Exercise directions:
Looking at the data below, report how many lines contain "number", with no other words.

=== Data block ===

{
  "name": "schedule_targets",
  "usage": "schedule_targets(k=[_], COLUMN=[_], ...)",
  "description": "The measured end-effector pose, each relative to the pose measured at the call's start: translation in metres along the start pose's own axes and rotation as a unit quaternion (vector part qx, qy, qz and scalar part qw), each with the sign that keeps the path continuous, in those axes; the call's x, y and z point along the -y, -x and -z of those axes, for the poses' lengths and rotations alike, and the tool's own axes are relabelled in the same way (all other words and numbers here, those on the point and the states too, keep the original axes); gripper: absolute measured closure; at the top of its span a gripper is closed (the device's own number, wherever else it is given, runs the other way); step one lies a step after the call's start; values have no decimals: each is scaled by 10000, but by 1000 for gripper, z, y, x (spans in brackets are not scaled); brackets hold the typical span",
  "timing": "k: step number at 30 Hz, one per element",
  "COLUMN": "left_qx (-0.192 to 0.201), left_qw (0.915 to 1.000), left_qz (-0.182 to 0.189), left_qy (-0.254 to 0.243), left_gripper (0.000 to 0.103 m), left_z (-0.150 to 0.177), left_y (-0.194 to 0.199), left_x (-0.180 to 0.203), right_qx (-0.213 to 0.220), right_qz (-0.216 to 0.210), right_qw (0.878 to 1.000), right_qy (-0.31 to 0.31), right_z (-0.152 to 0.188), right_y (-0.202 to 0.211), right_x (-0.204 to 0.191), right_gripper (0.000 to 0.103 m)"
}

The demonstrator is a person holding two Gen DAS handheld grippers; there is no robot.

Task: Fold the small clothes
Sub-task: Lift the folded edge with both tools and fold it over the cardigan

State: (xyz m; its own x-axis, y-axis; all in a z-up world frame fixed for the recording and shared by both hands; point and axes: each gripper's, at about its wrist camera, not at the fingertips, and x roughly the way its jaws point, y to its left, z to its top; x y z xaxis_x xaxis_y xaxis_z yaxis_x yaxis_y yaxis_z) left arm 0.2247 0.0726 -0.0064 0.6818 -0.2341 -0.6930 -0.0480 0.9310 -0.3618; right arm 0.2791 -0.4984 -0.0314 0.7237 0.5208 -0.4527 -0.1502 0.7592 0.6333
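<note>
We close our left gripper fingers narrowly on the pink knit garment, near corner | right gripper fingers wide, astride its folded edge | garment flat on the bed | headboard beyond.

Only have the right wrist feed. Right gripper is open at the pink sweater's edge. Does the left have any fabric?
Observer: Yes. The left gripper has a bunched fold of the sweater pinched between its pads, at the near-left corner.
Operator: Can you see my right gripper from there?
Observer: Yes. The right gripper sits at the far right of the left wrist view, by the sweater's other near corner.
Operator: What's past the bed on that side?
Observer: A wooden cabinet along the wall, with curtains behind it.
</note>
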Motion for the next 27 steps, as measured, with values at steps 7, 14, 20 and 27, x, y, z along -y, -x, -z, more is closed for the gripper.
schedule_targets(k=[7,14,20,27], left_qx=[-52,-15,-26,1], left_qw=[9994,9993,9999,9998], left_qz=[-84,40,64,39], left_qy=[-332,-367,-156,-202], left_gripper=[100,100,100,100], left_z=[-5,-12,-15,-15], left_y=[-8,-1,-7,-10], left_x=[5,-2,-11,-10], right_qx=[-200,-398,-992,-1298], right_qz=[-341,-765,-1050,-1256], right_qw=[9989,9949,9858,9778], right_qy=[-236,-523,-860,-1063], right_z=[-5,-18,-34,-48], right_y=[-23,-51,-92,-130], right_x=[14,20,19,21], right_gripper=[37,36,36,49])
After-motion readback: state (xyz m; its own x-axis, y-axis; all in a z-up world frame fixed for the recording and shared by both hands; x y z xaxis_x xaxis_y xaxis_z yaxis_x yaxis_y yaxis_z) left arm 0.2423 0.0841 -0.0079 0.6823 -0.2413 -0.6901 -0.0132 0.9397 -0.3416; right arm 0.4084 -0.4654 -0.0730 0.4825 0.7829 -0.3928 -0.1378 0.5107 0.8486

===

Result for this exercise:
2